## What is needed
Pictures should be left out while the data beneath this task is written out word for word.
<<<<
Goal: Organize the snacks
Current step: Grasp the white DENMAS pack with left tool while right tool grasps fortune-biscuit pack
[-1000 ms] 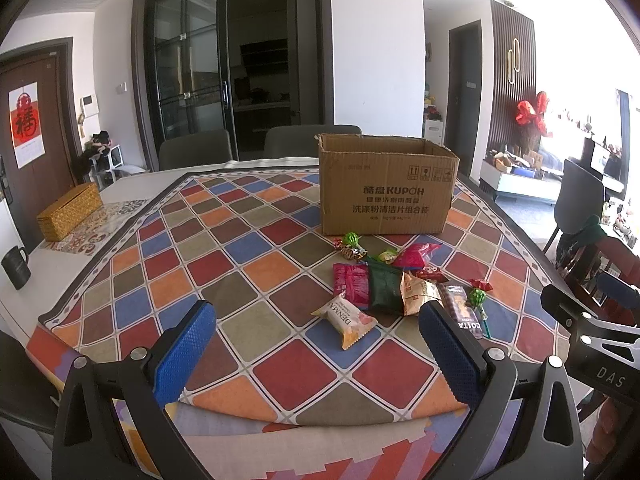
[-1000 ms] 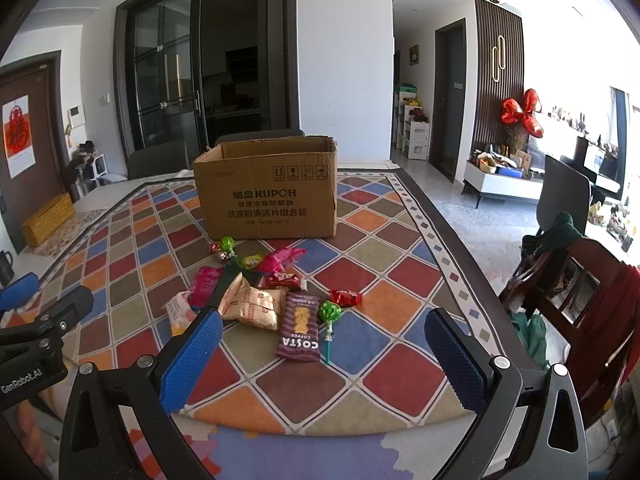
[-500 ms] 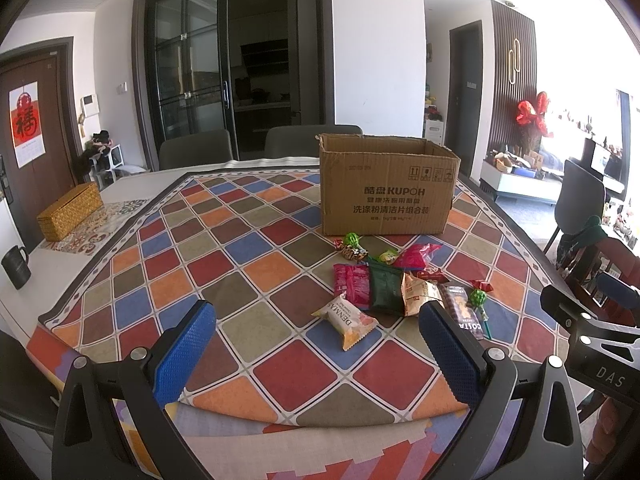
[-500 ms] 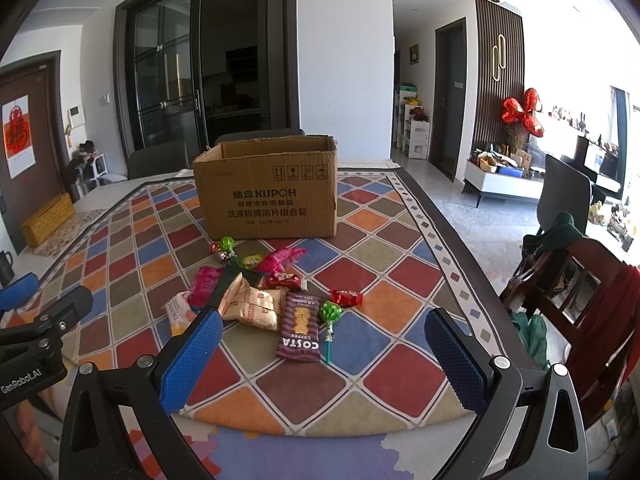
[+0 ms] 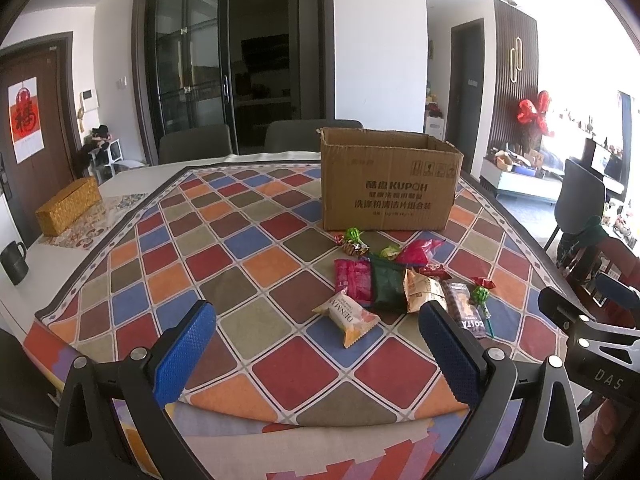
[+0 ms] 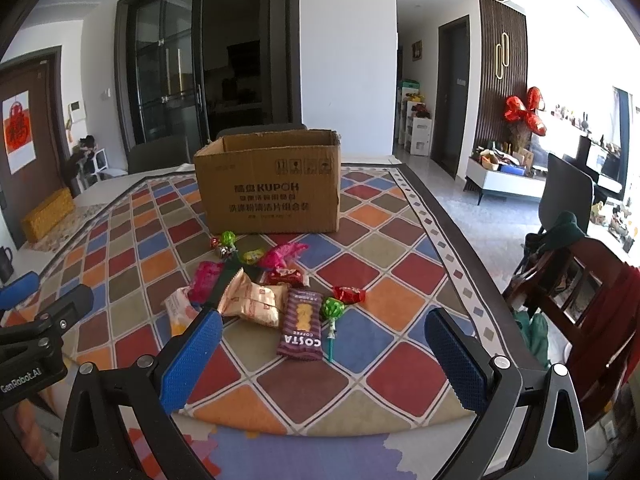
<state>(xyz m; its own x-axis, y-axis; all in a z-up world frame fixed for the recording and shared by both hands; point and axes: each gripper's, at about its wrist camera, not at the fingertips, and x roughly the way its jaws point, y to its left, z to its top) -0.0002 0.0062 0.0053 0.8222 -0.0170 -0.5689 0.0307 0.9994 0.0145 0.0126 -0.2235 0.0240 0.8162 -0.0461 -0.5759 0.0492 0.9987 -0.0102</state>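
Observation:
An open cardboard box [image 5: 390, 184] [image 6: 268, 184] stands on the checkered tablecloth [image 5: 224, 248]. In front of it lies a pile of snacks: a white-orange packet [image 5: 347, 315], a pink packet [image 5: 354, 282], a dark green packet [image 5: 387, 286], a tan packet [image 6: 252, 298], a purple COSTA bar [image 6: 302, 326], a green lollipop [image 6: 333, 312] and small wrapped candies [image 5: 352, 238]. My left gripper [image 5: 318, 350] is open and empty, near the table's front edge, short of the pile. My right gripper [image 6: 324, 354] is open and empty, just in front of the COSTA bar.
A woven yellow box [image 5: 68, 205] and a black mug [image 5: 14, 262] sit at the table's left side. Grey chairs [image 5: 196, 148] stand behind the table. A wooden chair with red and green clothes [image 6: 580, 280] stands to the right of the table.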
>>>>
## Response to the task
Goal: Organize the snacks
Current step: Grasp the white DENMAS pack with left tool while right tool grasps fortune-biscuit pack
[-1000 ms] 
[-1000 ms] 
[-500 ms] 
[-500 ms] 
[+0 ms] 
[+0 ms] 
<state>(xyz m; its own x-axis, y-axis; all in a z-up world frame fixed for the recording and shared by both hands; point and axes: each gripper's, at about its wrist camera, not at the fingertips, and x roughly the way its jaws point, y to its left, z to its top) -0.0002 0.0062 0.0053 0.8222 -0.0170 -0.5689 0.0307 0.9994 0.0145 0.0126 -0.2235 0.0240 0.8162 -0.0461 -0.5759 0.0492 0.9987 -0.0102</state>
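Observation:
An open cardboard box [image 5: 390, 184] [image 6: 268, 184] stands on the checkered tablecloth [image 5: 224, 248]. In front of it lies a pile of snacks: a white-orange packet [image 5: 347, 315], a pink packet [image 5: 354, 282], a dark green packet [image 5: 387, 286], a tan packet [image 6: 252, 298], a purple COSTA bar [image 6: 302, 326], a green lollipop [image 6: 333, 312] and small wrapped candies [image 5: 352, 238]. My left gripper [image 5: 318, 350] is open and empty, near the table's front edge, short of the pile. My right gripper [image 6: 324, 354] is open and empty, just in front of the COSTA bar.
A woven yellow box [image 5: 68, 205] and a black mug [image 5: 14, 262] sit at the table's left side. Grey chairs [image 5: 196, 148] stand behind the table. A wooden chair with red and green clothes [image 6: 580, 280] stands to the right of the table.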

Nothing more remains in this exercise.